Morte em salinha do aeroporto de Lisboa levanta debate sobre tratamento a imigrantes em Portugal
LISBOA, PORTUGAL (FOLHAPRESS) – A morte de um ucraniano no centro de detenção temporária do aeroporto de Lisboa, a popular “salinha da imigração” aonde são levados suspeitos de tentar entrar irregularmente no país, desencadeou uma série de denúncias de abusos por agentes do SEF (Serviço de Estrangeiros e Fronteiras).
O assassinato, por espancamento, já levou à demissão da cúpula do órgão em Lisboa, à promessa do governo de melhorar o atendimento e as instalações do CIT (Centro de Instalação Temporária) e, mais recentemente, ao indiciamento por homicídio qualificado de três inspetores.
Mesmo assim, à medida que o caso avança e novas denúncias de maus tratos vêm à tona, tem crescido no país a pressão por uma discussão aprofundada sobre a atuação das forças policiais nos aeroportos.
Na semana passada, o relato de uma brasileira -que não quis ser identificada, mas está colaborando com a Justiça portuguesa- ganhou destaque no país por descrever em detalhes a brutalidade das ações.
Em entrevista ao Diário de Notícias, a mulher de 44 anos, detida por 17 dias no espaço, diz haver uma rotina de agressões a estrangeiros, muitas vezes utilizando recursos para não deixar impressões digitais ou escapar das câmeras de segurança. Ela também afirma ter sido coagida a assinar papéis em que assumiria ter tentado imigrar irregularmente para a Europa.
A ONG Anistia Internacional pediu atenção ao tratamento dos migrantes pelas autoridades portuguesas e diz haver a necessidade de reformar o SEF. Os brasileiros são, de longe, a nacionalidade mais encaminhada a essas instalações. Nos últimos três anos, o número quadruplicou. Apenas em 2019, 2.900 brasileiros foram barrados em aeroportos do país: quase 8 por dia.
Embora quem tenha passaporte brasileiro não precise de visto prévio para entrar em países da União Europeia em viagens turísticas de até 90 dias, passageiros passam por uma entrevista com as autoridades migratórias no momento da chegada.
Se forem detectadas inconsistências nas respostas -alguém que, por exemplo, diz estar viajando a passeio para Lisboa, mas não consegue citar um ponto turístico da capital-, os estrangeiros são normalmente encaminhados para averiguações, podendo parar num centro de detenção temporária.
O ucraniano Ihor Homenyuk, 40, chegou a Lisboa em 10 de março, em meio ao caos dos primeiros dias da pandemia de Covid-19. Os agentes de imigração suspeitaram que ele estaria em Portugal para trabalhar, e não em uma viagem de turismo, e o encaminharam para o CIT.
Homenyuk saiu de lá para o hospital, onde chegou em estado grave e acabou morrendo, em 13 de março. A versão inicial dos agentes, de que o ucraniano morreu devido a convulsões, foi desmentida após denúncia do médico responsável pela autópsia. Segundo o especialista, a vítima sofreu várias agressões.
O processo aponta que os integrantes do SEF espancaram e torturaram Homenyuk dentro das instalações. Além de apanhar, ele permaneceu por mais de 15 horas algemado com as mãos nas costas.
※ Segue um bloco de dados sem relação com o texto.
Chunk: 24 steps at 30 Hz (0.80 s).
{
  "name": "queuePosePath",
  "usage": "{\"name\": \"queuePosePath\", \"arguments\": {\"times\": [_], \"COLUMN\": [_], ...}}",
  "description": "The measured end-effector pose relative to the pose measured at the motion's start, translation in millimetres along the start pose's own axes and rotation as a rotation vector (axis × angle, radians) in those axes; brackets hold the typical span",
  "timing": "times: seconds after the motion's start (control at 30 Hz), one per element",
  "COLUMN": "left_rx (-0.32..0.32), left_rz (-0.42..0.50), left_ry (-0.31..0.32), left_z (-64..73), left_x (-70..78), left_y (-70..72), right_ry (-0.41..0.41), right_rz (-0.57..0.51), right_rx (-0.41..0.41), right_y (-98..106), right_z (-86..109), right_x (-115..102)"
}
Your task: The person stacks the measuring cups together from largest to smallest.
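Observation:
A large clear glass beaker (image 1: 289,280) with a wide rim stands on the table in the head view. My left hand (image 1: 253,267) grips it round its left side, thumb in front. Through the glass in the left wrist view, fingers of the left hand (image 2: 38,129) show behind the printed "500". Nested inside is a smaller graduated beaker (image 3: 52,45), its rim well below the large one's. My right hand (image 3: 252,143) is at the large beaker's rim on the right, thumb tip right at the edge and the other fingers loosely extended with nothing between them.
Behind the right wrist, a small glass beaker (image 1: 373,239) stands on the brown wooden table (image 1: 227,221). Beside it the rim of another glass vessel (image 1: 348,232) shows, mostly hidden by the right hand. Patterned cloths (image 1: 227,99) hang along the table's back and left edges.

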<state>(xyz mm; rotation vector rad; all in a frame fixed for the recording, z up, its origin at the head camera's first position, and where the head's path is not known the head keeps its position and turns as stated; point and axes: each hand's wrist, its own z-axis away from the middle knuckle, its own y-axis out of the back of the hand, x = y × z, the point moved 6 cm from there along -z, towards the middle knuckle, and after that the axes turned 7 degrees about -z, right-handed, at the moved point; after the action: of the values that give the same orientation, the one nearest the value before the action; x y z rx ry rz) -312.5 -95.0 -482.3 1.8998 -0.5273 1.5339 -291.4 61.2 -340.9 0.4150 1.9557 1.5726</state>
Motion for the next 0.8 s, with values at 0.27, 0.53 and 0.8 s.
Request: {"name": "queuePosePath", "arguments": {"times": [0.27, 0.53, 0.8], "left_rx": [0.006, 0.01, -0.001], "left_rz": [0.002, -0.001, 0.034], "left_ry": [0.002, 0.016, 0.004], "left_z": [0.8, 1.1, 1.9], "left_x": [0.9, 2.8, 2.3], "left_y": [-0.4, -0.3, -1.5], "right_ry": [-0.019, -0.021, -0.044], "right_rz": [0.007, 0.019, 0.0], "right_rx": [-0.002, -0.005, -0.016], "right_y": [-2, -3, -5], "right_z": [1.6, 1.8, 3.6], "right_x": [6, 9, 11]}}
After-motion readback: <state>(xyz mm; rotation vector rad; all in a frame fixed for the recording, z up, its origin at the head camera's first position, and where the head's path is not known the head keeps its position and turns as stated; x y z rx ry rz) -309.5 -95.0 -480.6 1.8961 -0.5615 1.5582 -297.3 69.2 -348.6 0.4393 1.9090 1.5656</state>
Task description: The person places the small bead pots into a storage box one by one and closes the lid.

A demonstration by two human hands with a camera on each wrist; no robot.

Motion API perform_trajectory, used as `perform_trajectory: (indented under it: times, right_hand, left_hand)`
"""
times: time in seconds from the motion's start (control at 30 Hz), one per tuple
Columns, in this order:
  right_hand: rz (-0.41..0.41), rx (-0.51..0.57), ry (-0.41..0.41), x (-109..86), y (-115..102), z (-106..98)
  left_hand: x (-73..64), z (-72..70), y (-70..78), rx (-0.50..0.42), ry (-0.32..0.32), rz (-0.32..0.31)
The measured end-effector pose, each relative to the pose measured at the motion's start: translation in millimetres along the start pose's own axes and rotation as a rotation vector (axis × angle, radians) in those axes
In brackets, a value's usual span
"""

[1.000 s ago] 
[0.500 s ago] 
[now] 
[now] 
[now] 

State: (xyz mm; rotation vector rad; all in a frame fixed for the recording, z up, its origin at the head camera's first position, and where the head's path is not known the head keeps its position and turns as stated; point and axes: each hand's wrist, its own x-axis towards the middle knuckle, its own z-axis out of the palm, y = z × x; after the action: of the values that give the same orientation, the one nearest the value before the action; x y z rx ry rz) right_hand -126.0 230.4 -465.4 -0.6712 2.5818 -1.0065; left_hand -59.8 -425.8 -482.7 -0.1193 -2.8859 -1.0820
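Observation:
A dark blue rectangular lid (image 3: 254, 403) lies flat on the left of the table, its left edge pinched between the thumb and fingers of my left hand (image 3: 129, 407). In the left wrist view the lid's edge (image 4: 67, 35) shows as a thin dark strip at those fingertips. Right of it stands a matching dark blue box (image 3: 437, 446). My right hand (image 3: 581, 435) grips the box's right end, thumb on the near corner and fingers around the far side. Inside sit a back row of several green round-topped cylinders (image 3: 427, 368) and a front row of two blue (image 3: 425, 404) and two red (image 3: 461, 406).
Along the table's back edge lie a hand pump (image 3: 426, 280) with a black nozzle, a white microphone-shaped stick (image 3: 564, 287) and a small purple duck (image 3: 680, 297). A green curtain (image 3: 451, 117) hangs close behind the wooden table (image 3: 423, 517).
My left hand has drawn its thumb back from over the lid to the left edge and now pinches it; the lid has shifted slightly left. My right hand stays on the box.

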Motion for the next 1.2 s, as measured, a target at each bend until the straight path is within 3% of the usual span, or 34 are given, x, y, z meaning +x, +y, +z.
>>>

Para o legista, o caso é compatível com homicídio, tendo sido causado por asfixia associada a lesões traumáticas. Durante o período em que agonizava na sala do SEF, vários funcionários passaram pelo local, sem prestar socorro ou chamar as autoridades.
A diretora nacional do órgão, Cristina Gatões, só se pronunciou oficialmente sobre o episódio em meados de novembro, mais de seis meses após a morte do ucraniano. Segundo ela, houve uma “situação de tortura evidente”. Em audiência no Parlamento, o ministro da Administração Interna, Eduardo Cabrita, disse que o caso é inaceitável e prometeu mudanças.
“É uma vergonha para um país exemplo em como bem tratar migrantes, bem acolher”, afirmou.
Fechada logo após a divulgação do assassinato, a sala do centro de detenção passou por uma reforma. A Anistia Internacional e outras entidades de apoio a migrantes pedem que a mudança não seja apenas de natureza física: passe também por uma alteração na maneira como os estrangeiros são tratados.
Em 2019, Portugal bateu seu recorde de imigrantes: cerca de 580 mil pessoas. Os brasileiros formam a maior comunidade, representando 1 em cada 4 estrangeiros residentes. Embora o número oficial seja de 150.854 brasileiros, a quantidade real é bem maior. Não entram na conta os que têm cidadania portuguesa ou de outro país da União Europeia nem quem está em situação irregular no país.